Geoff Scott, ASUG CEO, told a webinar last week that the combination of skills shortages in businesses and their technology teams created a vicious cycle of driving the demand for new tools and technologies.

“Business functions come and say, ‘Hey, I need to have all these things done.’ And technology teams say, ‘Well, I don’t have the same skills I used to have.’ And I think it creates a major disruption inside many of our member companies,” he said.

Skills were also a major issue for SAP users looking either to migrate to or support S/4HANA, the latest version of the tech giant’s ERP software based on an in-memory database.

“We are going to feel the pinch of that skill gap. My word of caution is that as you think about moving to S/4 if you have not already, the ability for you to plan that migration may hit some turbulence related to skill gaps with your external partners. That’s something that you absolutely positively should consider,” he said.

While technology issues were the greatest concern in the research overall, broken down, only integration problems were more cited than staff turnover and maintaining knowledgeable staff.
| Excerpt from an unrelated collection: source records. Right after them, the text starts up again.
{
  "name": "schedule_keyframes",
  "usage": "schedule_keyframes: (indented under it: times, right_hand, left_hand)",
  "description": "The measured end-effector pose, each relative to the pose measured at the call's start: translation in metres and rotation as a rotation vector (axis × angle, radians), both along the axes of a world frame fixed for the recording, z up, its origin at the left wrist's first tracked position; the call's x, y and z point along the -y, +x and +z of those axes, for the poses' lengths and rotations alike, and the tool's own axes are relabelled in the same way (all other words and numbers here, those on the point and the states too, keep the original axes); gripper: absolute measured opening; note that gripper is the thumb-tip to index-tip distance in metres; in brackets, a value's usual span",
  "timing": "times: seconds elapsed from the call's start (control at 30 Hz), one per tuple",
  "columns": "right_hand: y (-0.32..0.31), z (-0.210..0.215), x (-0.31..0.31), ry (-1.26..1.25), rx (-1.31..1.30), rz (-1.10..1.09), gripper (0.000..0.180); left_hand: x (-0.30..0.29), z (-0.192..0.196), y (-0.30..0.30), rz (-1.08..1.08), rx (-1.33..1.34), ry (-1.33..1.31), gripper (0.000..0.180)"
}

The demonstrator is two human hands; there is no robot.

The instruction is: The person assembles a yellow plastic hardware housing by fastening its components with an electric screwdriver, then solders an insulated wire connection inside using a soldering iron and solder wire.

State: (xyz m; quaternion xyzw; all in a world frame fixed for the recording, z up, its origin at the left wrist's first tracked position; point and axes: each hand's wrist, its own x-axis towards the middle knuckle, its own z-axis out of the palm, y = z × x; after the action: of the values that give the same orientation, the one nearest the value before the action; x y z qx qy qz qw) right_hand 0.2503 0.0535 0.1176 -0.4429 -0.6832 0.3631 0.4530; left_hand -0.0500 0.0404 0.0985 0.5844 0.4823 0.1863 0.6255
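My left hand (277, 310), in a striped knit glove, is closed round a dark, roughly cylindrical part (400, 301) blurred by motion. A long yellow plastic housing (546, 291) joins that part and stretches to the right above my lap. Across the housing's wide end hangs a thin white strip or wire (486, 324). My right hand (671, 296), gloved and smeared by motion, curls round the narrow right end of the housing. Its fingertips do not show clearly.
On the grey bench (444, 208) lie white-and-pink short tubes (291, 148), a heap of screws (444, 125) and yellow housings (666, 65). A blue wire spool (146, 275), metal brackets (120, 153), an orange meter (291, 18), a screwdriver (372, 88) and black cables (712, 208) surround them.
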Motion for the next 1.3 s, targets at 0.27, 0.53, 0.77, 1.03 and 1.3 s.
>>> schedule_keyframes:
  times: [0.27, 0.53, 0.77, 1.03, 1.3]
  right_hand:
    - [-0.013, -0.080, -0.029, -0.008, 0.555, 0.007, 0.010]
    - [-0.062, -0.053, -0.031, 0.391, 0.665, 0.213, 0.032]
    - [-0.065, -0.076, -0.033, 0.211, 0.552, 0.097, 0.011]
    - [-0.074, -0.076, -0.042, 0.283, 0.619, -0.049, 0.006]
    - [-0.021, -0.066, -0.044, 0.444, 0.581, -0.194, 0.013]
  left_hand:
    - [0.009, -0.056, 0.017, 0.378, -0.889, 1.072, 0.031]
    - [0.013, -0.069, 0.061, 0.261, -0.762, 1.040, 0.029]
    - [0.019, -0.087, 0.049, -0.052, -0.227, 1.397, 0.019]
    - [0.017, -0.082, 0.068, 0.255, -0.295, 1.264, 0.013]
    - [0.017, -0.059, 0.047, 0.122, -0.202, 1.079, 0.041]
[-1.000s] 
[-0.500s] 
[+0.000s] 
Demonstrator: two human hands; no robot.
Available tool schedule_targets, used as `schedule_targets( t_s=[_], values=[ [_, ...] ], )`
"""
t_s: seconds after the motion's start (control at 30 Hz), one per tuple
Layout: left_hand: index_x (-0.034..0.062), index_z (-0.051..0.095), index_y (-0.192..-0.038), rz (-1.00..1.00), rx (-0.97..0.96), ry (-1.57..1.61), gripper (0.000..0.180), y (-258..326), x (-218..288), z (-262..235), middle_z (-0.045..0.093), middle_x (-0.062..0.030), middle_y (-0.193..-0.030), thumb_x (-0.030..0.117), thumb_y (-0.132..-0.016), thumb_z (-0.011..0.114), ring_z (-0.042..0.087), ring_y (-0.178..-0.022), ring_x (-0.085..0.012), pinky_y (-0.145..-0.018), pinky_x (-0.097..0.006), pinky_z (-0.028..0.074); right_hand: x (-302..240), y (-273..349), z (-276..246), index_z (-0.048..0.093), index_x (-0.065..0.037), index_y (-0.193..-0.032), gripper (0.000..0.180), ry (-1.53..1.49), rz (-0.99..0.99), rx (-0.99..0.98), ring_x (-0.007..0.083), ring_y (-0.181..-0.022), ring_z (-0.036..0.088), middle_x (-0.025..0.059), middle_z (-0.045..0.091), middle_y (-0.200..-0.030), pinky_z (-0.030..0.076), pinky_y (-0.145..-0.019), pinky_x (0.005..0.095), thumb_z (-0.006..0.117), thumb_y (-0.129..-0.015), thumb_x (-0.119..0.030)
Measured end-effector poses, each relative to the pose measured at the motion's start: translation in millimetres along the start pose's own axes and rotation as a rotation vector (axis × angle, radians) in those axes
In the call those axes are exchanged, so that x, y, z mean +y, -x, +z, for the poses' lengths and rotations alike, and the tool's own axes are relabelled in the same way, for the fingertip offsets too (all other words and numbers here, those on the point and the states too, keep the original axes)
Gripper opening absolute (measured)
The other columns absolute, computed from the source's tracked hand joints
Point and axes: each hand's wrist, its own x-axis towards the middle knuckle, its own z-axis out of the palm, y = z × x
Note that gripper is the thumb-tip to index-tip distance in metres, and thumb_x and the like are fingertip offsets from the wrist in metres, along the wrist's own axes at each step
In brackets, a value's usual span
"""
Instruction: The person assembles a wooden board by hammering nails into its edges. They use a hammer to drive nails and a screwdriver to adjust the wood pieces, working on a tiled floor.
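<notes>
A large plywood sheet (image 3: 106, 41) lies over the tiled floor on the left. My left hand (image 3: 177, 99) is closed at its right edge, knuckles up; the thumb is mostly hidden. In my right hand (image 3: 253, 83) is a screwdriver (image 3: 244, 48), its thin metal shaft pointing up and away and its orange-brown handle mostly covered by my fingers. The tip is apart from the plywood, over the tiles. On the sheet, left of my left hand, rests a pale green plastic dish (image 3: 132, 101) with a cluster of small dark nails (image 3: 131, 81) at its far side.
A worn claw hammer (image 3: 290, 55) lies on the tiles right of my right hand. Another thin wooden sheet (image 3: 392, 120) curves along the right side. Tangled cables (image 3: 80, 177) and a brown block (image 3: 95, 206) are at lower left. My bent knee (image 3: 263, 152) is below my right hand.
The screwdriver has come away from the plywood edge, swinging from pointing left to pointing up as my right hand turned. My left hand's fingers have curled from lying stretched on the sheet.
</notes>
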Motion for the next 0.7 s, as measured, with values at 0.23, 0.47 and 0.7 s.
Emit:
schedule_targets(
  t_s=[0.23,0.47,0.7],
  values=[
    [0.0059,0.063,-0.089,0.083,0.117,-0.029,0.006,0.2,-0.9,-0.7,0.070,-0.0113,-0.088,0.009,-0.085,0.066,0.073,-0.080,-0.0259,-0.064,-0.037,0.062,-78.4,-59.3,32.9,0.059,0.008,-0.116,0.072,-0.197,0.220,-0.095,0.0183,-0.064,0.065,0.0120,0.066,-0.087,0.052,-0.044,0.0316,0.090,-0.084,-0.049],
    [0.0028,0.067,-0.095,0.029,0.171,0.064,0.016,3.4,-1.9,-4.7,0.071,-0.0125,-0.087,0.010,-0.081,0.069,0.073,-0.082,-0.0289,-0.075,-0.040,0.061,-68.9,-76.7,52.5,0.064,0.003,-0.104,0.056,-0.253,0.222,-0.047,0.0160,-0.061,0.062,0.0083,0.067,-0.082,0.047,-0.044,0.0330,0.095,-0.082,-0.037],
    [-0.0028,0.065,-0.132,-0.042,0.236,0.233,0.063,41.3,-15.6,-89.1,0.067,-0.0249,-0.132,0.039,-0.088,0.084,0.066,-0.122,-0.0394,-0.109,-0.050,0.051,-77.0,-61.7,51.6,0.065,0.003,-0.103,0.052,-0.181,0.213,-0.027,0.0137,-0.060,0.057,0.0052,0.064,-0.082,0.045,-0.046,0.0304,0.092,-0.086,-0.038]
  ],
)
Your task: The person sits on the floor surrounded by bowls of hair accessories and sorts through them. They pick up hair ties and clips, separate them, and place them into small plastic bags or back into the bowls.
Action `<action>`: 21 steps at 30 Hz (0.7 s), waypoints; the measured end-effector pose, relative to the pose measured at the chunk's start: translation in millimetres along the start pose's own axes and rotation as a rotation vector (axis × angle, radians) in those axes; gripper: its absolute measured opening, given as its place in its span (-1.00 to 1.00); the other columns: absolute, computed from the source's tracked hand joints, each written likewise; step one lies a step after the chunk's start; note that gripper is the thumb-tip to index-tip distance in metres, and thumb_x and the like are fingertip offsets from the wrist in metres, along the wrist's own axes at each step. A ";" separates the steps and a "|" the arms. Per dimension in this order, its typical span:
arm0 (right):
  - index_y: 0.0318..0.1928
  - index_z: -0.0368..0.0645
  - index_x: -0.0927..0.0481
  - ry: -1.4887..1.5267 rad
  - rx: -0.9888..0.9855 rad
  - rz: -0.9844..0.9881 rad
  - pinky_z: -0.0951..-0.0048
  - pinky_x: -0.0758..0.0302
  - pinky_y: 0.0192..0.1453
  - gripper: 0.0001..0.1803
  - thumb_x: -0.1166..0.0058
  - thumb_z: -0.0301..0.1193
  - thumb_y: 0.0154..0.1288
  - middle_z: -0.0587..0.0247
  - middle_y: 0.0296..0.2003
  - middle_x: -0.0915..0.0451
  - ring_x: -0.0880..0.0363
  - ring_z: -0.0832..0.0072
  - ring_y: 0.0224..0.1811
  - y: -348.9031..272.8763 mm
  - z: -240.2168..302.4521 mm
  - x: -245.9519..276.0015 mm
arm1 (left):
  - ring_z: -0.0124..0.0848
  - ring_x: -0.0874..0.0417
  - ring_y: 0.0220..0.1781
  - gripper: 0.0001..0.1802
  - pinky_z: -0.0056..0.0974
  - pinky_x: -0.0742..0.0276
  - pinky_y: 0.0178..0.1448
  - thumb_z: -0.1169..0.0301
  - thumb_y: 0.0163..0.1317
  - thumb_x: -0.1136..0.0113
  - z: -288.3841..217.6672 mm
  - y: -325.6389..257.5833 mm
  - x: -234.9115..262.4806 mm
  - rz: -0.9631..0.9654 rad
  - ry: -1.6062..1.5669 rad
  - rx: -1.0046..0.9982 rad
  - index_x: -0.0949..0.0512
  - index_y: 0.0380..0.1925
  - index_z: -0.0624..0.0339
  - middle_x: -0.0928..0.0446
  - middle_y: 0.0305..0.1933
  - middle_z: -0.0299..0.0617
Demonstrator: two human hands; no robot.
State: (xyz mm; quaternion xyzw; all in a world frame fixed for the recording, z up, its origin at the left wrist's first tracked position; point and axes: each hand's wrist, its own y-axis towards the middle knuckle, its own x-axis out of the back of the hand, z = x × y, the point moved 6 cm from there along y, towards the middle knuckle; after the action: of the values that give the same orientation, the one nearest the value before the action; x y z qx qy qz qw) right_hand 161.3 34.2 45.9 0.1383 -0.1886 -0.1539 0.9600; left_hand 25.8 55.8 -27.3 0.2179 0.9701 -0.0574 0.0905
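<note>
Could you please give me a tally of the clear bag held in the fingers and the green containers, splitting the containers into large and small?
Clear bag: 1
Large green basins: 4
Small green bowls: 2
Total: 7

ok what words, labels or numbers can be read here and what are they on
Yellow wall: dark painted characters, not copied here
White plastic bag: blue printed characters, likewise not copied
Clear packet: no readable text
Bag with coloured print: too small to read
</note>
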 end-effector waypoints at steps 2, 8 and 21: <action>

Of those with integration problems, 28 per cent said they were causing data errors to spread, 17 per cent said they were affecting the compatibility between SAP and other applications, and 17 per cent said it meant they were unable to keep up with new technologies.

One respondent said: “Changes made in SAP and Salesforce that do not get reflected in the other system are causing data inconsistencies.”

Overall, the majority of SAP users were increasing their spending on the technology. Fifty-two per cent said they were increasing spending, up from 46 per cent last year.

However, the proportion of users saying they were cutting spending on SAP also rose from 5 per cent last year to 8 per cent in 2022. The number of organisations making the same level of investment fell, according to the ASUG research.